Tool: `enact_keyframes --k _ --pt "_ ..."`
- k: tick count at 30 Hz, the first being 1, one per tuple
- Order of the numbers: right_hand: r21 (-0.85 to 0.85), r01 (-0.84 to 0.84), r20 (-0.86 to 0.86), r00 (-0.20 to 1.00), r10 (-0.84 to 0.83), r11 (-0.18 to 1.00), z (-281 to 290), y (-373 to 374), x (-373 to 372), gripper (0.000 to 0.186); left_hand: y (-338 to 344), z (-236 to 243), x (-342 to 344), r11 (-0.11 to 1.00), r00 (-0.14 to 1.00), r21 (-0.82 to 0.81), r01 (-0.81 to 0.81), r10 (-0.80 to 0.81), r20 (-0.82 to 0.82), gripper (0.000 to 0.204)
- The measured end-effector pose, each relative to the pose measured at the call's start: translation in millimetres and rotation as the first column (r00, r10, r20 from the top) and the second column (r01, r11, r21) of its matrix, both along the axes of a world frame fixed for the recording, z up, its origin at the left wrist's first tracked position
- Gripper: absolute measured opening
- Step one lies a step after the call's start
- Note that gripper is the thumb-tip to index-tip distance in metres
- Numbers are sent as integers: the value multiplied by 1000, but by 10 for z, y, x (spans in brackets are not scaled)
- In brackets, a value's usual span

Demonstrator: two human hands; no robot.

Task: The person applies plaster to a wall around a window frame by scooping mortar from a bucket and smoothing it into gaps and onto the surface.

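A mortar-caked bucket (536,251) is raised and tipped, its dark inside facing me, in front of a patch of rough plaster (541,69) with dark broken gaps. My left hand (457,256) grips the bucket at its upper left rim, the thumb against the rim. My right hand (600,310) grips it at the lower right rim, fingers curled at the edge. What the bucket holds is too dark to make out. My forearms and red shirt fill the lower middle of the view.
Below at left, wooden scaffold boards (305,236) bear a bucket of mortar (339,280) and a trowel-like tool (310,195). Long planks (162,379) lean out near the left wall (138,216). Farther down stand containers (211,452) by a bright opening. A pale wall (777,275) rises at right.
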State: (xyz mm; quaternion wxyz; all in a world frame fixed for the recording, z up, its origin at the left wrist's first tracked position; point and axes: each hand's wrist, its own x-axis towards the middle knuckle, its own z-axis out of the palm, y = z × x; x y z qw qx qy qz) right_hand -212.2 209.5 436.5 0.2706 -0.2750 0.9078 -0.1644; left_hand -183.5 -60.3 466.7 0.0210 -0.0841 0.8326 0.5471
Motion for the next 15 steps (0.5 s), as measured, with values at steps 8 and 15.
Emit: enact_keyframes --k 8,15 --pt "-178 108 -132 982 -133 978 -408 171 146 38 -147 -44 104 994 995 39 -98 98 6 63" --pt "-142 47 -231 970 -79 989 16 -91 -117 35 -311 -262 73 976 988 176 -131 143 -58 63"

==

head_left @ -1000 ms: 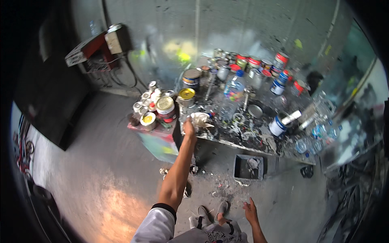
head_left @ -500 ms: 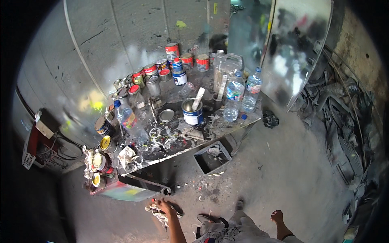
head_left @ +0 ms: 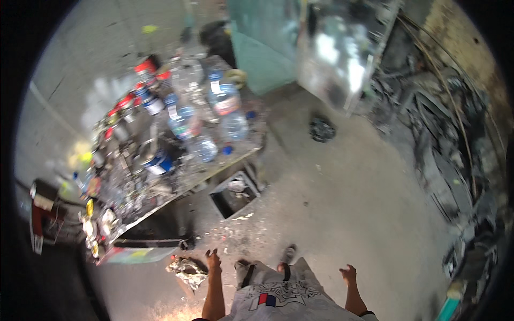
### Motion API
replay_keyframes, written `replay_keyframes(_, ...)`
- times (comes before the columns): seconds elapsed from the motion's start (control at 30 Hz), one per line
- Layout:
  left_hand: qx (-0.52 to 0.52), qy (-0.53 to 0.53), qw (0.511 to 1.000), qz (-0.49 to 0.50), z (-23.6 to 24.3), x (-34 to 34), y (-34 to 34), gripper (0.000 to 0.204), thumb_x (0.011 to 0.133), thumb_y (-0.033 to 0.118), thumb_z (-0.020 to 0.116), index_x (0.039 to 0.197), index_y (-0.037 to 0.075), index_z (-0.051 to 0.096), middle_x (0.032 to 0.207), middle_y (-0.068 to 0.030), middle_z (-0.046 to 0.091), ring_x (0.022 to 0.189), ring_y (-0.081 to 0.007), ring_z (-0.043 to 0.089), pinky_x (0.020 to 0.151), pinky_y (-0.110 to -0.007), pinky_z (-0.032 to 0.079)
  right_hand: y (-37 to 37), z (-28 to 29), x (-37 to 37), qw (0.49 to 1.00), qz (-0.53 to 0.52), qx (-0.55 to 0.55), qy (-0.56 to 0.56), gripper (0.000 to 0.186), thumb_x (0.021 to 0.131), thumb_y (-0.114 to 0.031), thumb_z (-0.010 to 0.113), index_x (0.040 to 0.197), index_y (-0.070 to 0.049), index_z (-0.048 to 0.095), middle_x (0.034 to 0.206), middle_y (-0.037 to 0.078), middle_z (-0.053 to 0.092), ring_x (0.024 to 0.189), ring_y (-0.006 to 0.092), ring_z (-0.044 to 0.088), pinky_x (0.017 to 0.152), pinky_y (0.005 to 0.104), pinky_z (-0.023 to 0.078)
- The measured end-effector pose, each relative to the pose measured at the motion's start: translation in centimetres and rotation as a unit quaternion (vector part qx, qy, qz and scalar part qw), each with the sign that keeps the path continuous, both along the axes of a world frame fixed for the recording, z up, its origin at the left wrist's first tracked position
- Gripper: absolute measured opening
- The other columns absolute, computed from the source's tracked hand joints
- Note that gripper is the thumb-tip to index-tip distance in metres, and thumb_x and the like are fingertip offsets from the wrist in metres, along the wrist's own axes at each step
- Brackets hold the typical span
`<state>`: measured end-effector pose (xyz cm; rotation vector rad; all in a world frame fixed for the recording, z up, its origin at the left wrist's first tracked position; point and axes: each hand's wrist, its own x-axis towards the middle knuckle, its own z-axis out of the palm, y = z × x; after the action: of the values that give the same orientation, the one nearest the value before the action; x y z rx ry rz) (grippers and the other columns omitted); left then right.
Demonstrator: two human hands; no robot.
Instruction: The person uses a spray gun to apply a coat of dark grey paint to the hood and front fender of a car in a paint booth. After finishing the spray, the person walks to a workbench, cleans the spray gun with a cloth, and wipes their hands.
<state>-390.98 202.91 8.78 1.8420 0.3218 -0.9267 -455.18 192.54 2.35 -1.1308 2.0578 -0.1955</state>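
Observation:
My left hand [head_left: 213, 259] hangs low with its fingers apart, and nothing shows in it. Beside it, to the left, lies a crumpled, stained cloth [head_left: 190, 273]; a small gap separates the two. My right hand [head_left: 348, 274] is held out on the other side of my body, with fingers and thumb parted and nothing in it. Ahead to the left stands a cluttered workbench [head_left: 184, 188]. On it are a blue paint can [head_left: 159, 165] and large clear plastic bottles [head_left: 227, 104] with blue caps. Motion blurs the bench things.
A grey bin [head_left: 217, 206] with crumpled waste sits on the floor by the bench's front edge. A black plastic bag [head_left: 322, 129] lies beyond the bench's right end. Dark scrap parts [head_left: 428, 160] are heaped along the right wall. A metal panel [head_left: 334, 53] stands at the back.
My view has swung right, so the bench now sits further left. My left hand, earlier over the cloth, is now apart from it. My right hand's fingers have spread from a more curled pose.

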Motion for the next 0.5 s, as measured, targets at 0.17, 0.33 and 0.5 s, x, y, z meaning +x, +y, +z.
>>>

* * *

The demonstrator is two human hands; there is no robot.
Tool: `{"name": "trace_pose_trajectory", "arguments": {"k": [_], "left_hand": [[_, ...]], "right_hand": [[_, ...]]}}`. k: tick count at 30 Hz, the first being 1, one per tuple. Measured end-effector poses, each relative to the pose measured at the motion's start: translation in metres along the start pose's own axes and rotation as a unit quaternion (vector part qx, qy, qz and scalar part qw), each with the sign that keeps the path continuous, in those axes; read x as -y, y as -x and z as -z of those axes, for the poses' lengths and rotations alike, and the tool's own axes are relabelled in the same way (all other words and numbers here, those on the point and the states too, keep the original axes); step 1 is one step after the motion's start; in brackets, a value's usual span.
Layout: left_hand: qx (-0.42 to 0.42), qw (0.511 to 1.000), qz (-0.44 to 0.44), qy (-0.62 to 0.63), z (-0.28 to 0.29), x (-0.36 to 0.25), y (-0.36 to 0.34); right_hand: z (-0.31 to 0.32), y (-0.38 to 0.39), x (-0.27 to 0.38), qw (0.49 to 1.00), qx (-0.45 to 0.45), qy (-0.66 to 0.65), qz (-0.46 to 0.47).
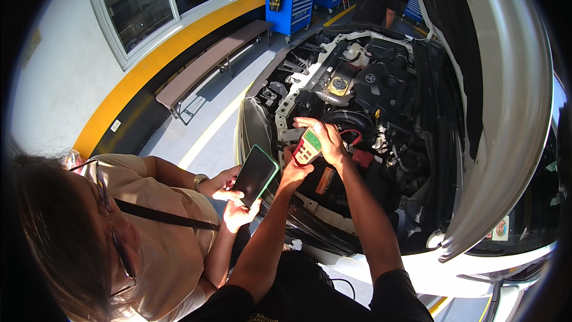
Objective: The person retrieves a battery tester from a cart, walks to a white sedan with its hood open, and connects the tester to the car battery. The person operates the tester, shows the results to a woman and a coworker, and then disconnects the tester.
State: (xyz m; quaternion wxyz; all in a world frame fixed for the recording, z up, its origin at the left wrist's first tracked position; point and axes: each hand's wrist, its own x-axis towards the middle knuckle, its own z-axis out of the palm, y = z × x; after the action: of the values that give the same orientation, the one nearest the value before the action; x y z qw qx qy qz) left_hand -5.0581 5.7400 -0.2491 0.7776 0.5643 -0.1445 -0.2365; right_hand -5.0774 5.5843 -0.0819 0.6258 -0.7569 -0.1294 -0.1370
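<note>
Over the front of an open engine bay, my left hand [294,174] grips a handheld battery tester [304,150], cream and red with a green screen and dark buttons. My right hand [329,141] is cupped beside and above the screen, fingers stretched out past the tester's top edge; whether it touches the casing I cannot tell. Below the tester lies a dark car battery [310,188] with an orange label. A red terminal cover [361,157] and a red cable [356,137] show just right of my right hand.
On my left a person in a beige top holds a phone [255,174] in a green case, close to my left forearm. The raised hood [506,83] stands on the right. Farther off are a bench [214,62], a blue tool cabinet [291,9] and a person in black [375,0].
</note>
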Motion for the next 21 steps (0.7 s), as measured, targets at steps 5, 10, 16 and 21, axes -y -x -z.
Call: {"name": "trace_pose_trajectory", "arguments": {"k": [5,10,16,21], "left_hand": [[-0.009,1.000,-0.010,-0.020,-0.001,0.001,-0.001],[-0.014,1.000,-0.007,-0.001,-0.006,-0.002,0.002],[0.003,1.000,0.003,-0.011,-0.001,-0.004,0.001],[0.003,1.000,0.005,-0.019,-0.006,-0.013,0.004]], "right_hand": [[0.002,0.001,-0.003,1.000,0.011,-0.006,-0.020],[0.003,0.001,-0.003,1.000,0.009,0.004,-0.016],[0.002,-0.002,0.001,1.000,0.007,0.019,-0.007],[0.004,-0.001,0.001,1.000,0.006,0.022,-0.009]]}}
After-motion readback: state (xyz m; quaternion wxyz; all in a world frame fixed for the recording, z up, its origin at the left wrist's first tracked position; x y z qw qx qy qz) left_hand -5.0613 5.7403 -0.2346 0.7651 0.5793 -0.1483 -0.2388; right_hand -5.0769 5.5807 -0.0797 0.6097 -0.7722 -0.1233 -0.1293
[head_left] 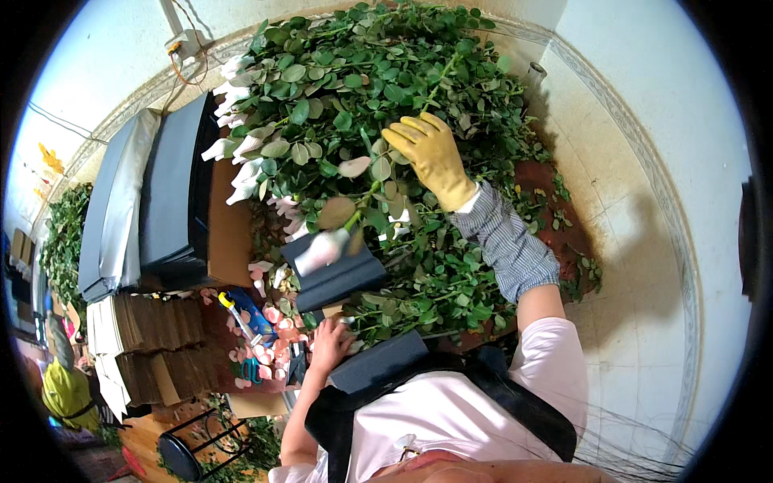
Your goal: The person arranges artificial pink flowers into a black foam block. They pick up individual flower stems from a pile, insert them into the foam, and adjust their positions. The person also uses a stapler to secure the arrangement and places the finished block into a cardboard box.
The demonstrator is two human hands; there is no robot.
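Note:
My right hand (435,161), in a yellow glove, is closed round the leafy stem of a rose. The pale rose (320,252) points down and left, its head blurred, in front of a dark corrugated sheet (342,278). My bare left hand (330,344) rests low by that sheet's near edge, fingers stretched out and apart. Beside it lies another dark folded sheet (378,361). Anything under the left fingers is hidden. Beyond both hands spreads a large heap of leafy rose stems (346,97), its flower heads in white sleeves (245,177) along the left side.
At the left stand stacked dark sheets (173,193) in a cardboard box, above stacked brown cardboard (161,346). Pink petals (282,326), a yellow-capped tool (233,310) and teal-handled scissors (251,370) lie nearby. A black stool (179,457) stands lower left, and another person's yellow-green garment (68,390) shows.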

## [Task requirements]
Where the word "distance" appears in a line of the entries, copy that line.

## [Problem solution]
- Note that gripper is the thumb-tip to index-tip distance in metres
- Note that gripper is the thumb-tip to index-tip distance in metres, and thumb_x and the like are fingertip offsets from the wrist in metres, along the wrist's own axes at each step

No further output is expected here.